Second Vice President of Costa Rica
- In office 8 November 1953 – 8 May 1958 Serving with Raúl Blanco Cervantes
- President: José Figueres Ferrer
- Preceded by: Alfredo Volio Mata
- Succeeded by: José Joaquín Peralta Esquivel

Personal details
- Born: Fernando Esquivel Bonilla 14 August 1898 San José, Costa Rica
- Died: 18 April 1992 (aged 93) San José, Costa Rica
- Spouse: Cristina Goicoechea Quirós ​ ​(m. 1929)​
- Children: 6
- Relatives: Aniceto Esquivel Sáenz (grandfather) René Picado Michalski (brother-in-law)
- Occupation: Businessman; politician; landowner;

= Fernando Esquivel Bonilla =

Costa Rican businessman and politician (1898–1992)

Fernando Esquivel Bonilla (14 August 1898 – 18 April 1992) was a Costa Rican businessman, landowner, and politician who served as Second Vice President of Costa Rica from 1953 to 1958. A member and co-founder of the National Liberation Party, he was one of the country's leading coffee producers and a grandson of former president Aniceto Esquivel Sáenz.

Esquivel was born in San José on 14 August 1898 to Roberto Esquivel Carazo and Arabela Bonilla Mora.

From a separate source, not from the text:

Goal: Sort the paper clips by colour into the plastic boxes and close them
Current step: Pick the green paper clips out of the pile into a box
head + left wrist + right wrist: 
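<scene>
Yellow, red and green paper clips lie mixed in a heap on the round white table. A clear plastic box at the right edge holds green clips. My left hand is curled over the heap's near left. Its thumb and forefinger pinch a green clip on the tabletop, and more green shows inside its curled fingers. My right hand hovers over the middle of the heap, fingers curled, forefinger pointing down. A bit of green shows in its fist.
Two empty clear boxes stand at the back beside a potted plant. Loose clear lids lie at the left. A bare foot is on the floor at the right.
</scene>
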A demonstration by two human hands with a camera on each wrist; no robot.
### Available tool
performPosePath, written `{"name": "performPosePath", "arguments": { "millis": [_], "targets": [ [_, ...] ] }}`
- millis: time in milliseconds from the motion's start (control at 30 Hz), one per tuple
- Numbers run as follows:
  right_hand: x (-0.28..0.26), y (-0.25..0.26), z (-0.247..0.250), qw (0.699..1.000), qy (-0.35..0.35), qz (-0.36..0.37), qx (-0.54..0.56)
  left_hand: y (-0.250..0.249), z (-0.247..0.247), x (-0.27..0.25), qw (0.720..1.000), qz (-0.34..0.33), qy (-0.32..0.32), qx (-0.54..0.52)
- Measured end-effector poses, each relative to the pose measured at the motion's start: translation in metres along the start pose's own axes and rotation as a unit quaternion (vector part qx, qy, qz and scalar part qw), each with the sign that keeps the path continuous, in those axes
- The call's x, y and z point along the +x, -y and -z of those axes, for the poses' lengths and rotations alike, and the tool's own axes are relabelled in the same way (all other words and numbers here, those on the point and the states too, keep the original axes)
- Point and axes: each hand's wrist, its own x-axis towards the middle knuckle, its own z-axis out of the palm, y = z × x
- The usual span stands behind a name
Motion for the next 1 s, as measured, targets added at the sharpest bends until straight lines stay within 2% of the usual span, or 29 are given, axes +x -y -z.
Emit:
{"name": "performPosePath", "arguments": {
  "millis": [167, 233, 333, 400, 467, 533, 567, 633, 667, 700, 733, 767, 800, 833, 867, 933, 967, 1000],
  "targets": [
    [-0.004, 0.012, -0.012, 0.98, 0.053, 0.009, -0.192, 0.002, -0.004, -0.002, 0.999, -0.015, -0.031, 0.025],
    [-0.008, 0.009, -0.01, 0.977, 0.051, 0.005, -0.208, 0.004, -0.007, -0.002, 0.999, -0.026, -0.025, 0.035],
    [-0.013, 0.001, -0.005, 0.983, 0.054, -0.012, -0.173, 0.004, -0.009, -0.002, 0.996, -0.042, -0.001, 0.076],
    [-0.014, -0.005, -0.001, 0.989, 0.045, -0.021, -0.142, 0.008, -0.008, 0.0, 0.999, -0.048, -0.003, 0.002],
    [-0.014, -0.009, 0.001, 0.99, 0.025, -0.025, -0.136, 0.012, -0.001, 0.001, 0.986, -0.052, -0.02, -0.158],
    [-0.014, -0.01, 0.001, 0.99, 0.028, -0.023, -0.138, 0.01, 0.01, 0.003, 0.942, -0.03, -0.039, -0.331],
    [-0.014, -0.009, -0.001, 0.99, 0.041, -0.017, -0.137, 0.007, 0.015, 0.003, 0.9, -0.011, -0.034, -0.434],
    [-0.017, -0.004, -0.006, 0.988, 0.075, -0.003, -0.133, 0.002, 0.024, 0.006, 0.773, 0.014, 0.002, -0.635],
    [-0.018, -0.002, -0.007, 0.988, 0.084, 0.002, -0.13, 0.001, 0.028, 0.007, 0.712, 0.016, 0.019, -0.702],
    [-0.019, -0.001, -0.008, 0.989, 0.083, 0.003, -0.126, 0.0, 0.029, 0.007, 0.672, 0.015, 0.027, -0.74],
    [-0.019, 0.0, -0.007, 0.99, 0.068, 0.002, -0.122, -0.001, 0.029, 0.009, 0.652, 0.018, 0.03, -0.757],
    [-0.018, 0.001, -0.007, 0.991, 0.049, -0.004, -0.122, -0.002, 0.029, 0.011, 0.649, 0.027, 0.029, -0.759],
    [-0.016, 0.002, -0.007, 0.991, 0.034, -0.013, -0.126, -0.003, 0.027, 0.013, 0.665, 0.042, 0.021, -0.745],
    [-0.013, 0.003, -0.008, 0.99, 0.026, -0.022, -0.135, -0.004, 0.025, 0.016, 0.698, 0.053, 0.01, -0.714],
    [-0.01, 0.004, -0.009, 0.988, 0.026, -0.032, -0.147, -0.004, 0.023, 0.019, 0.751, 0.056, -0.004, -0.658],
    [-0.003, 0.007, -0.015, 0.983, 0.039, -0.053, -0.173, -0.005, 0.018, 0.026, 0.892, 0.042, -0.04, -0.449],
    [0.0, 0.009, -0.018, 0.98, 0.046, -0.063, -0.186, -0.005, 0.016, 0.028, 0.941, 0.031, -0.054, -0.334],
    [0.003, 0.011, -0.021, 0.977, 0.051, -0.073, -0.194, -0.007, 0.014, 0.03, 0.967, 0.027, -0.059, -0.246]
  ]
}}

In 1929, he married María Cristina "Maruja" Goicoechea Quirós. The couple had six children, one of whom died in childhood.

Esquivel was active in Costa Rica's coffee sector and acquired prominence as an agricultural entrepreneur. He was among the signatories of the charter establishing the National Liberation Party in 1951. In 1953, Esquivel was elected Second Vice President of Costa Rica, serving under President José Figueres Ferrer until 1958. During his term, he temporarily exercised executive authority on two occasions, from 16 February to 5 March 1956 and from 20 to 24 July 1956.

Esquivel was also connected to several prominent political families. His sister, María del Rosario Esquivel Bonilla, married politician René Picado Michalski in 1930. He died on 18 April 1992 at the age of 93.